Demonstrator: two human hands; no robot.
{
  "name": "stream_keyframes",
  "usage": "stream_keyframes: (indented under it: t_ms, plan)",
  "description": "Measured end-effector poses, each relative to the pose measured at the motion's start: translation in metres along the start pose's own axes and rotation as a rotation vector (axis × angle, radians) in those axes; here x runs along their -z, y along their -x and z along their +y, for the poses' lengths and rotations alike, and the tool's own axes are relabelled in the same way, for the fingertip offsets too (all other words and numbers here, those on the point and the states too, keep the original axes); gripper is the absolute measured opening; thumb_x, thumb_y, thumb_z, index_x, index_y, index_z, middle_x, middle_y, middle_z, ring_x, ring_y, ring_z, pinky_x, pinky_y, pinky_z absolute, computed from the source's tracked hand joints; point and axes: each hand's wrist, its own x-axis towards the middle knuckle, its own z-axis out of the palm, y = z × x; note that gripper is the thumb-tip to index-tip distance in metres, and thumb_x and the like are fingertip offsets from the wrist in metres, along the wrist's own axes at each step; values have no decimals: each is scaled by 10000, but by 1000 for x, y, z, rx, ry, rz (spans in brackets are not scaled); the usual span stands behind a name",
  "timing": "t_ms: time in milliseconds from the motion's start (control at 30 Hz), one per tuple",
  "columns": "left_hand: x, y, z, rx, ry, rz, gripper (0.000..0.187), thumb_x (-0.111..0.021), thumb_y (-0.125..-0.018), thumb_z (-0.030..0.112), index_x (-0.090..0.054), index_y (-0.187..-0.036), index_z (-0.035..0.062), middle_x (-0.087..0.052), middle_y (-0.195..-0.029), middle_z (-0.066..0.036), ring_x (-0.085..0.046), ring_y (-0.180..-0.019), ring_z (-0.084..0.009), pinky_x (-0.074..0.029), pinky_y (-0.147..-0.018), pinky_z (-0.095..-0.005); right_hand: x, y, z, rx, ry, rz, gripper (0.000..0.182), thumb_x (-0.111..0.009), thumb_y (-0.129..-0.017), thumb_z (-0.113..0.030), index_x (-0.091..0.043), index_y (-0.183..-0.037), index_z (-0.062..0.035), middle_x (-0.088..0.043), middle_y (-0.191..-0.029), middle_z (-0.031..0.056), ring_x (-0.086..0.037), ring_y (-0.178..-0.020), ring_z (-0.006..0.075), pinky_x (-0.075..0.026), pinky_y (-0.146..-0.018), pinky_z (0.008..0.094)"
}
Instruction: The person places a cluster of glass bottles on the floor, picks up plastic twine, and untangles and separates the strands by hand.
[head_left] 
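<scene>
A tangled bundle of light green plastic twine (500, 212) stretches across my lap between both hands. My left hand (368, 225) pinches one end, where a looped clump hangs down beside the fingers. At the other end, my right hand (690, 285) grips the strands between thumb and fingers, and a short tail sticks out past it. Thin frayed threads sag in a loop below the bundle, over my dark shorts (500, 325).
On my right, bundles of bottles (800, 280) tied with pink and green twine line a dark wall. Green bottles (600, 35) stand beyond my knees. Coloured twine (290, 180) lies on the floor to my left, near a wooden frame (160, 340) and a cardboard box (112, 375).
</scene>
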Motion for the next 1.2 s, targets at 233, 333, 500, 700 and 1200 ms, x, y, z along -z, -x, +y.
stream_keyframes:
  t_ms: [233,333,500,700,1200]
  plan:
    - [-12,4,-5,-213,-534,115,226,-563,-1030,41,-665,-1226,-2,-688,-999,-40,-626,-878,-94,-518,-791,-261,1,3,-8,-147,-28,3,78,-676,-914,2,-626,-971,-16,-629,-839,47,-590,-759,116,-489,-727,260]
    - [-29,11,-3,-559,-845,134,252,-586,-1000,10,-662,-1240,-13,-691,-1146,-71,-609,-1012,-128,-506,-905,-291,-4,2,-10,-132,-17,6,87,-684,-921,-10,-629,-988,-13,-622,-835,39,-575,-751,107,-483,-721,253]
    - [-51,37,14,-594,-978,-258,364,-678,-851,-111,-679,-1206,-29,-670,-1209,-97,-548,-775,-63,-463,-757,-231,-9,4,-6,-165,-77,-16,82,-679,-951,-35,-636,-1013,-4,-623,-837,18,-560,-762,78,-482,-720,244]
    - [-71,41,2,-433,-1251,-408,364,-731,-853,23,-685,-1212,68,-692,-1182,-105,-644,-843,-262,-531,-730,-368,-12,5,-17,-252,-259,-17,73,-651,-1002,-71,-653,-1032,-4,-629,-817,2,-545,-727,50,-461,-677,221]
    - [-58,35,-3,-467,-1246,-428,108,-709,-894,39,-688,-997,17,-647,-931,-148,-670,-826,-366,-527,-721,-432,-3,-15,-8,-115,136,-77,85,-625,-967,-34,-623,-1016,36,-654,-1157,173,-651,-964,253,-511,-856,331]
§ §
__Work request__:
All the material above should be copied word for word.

__Expected answer__:
Demonstrator: two human hands; no robot.
{
  "name": "stream_keyframes",
  "usage": "stream_keyframes: (indented under it: t_ms, plan)",
  "description": "Measured end-effector poses, each relative to the pose measured at the motion's start: translation in metres along the start pose's own axes and rotation as a rotation vector (axis × angle, radians) in those axes; here x runs along their -z, y along their -x and z along their +y, for the poses' lengths and rotations alike, and the tool's own axes are relabelled in the same way, for the fingertip offsets too (all other words and numbers here, those on the point and the states too, keep the original axes); gripper is the absolute measured opening; thumb_x, thumb_y, thumb_z, index_x, index_y, index_z, middle_x, middle_y, middle_z, ring_x, ring_y, ring_z, pinky_x, pinky_y, pinky_z absolute, computed from the source's tracked hand joints; point and axes: each hand's wrist, its own x-axis towards the middle knuckle, its own z-axis out of the palm, y = z × x; note that gripper is the thumb-tip to index-tip distance in metres, and thumb_x and the like are fingertip offsets from the wrist in metres, along the wrist's own axes at each step; values have no decimals: each is scaled by 10000, but by 1000 for x, y, z, rx, ry, rz (spans in brackets are not scaled); the usual span stands behind a name",
  "timing": "t_ms: time in milliseconds from the motion's start (control at 30 Hz), one per tuple",
  "columns": "left_hand: x, y, z, rx, ry, rz, gripper (0.000..0.187), thumb_x (-0.111..0.021), thumb_y (-0.125..-0.018), thumb_z (-0.030..0.112), index_x (-0.090..0.054), index_y (-0.187..-0.036), index_z (-0.035..0.062), middle_x (-0.087..0.052), middle_y (-0.195..-0.029), middle_z (-0.066..0.036), ring_x (-0.085..0.046), ring_y (-0.180..-0.019), ring_z (-0.084..0.009), pinky_x (-0.074..0.029), pinky_y (-0.147..-0.018), pinky_z (-0.095..-0.005); right_hand: x, y, z, rx, ry, rz, gripper (0.000..0.182), thumb_x (-0.111..0.009), thumb_y (-0.129..-0.017), thumb_z (-0.113..0.030), index_x (-0.091..0.043), index_y (-0.183..-0.037), index_z (-0.062..0.035), middle_x (-0.088..0.043), middle_y (-0.191..-0.029), middle_z (-0.031..0.056), ring_x (-0.086..0.037), ring_y (-0.178..-0.020), ring_z (-0.006..0.075), pinky_x (-0.075..0.026), pinky_y (-0.146..-0.018), pinky_z (0.008..0.094)"
}
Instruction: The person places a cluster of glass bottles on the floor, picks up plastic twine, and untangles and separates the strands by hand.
[head_left] 
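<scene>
A tangled bundle of light green plastic twine (500, 212) stretches across my lap between both hands. My left hand (368, 225) pinches one end, where a looped clump hangs down beside the fingers. At the other end, my right hand (690, 285) grips the strands between thumb and fingers, and a short tail sticks out past it. Thin frayed threads sag in a loop below the bundle, over my dark shorts (500, 325).
On my right, bundles of bottles (800, 280) tied with pink and green twine line a dark wall. Green bottles (600, 35) stand beyond my knees. Coloured twine (290, 180) lies on the floor to my left, near a wooden frame (160, 340) and a cardboard box (112, 375).
</scene>
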Motion for the next 1.2 s, targets at 233, 333, 500, 700 and 1200 ms, x, y, z along -z, -x, +y.
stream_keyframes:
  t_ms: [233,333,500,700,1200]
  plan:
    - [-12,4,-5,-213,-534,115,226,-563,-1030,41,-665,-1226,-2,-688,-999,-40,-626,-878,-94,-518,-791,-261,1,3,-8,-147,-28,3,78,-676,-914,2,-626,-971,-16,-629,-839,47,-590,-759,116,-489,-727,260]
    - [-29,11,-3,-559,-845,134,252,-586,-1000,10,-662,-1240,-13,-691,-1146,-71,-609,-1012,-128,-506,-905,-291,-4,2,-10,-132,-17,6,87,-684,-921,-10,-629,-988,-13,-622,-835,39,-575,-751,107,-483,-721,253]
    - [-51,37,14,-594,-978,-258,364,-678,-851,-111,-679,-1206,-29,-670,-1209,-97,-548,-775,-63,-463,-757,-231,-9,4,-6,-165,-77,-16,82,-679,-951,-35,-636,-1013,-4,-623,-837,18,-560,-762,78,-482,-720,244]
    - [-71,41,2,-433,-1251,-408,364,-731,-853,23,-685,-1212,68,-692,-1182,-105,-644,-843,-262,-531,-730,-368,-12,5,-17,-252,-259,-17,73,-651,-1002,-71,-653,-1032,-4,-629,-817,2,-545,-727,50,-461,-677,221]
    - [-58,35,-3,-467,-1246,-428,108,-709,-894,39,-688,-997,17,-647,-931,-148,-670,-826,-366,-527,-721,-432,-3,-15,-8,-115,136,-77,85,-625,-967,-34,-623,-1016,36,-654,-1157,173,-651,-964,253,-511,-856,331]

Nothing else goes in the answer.